Sounds neat — but you might want to think twice before letting Facebook read your mind.

At this point, Facebook already knows a ridiculous amount about you. Depending on how much information you've given up over the years, Facebook likely knows your name, your age, your birthday, your hometown, your current location, your friends' names, your likes, your dislikes, what music you listen to, your political views and so much more. Thanks to its events tool, it even knows where you're going in the future. 

And what does Facebook do with the information it currently has about you? It serves you targeted ads. 

Those ads appear on Facebook and the other sites and apps the company owns, like Instagram and WhatsApp.
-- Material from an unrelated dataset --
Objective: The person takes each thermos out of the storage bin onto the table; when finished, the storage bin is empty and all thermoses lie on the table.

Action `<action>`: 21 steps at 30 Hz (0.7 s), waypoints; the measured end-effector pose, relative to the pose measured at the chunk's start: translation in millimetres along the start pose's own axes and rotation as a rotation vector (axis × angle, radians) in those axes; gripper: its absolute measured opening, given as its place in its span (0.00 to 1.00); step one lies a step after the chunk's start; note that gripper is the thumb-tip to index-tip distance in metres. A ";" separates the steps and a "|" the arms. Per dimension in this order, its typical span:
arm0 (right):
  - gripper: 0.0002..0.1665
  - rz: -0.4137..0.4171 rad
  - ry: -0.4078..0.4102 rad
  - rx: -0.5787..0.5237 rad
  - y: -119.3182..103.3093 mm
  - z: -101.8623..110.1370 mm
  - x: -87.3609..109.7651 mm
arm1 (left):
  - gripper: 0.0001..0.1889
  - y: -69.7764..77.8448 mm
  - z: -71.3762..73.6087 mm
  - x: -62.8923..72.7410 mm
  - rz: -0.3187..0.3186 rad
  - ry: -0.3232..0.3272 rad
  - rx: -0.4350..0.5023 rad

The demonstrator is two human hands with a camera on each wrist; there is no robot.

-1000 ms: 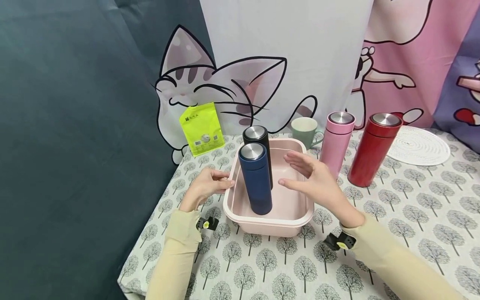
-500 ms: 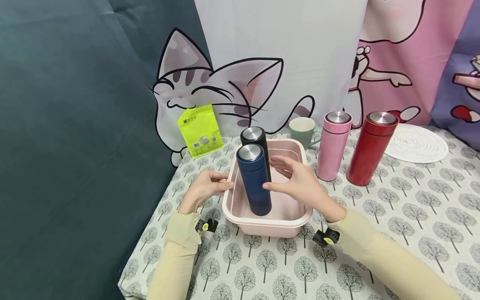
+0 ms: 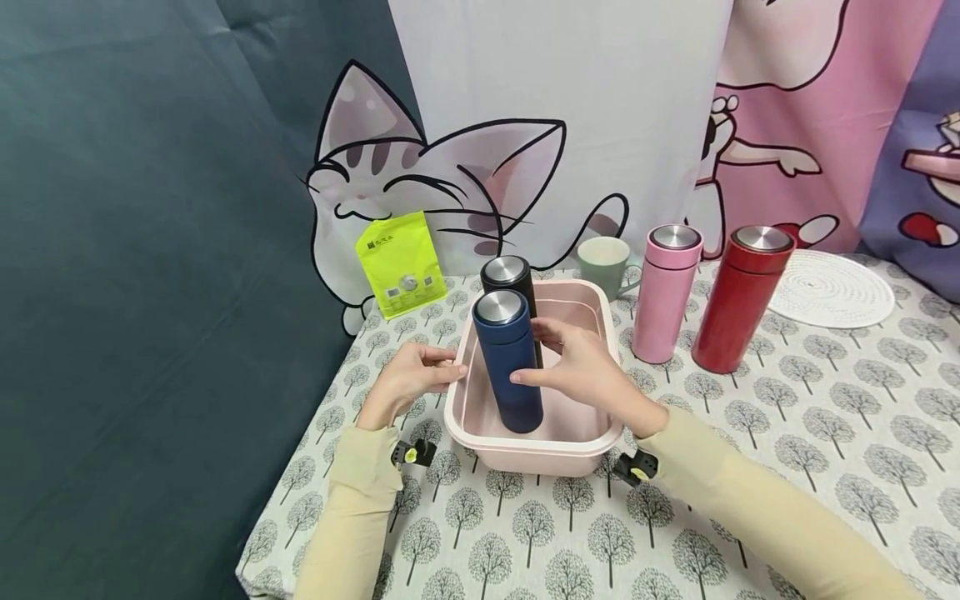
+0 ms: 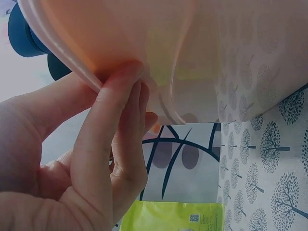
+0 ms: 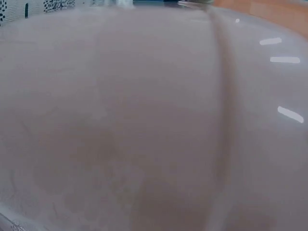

Anything that has a connection to Facebook can probably see your personal data. 

According to Facebook, "When you play a game with your Facebook friends or use the Facebook Comment or Share button on a website, the game developer or website may get information about your activities in the game or receive a comment or link that you share from their website on Facebook."

Noah Berger/AP

Now imagine what would happen if Facebook could access your brainwaves. Dugan said Facebook does not plan to dig into your "random thoughts," but it's unclear how it would differentiate between them. Forgive us for sounding fatalistic, but it's hard to feel excited about a multibillion-dollar corporation with a knack for manipulating emotions having any sort of direct access to your brain. 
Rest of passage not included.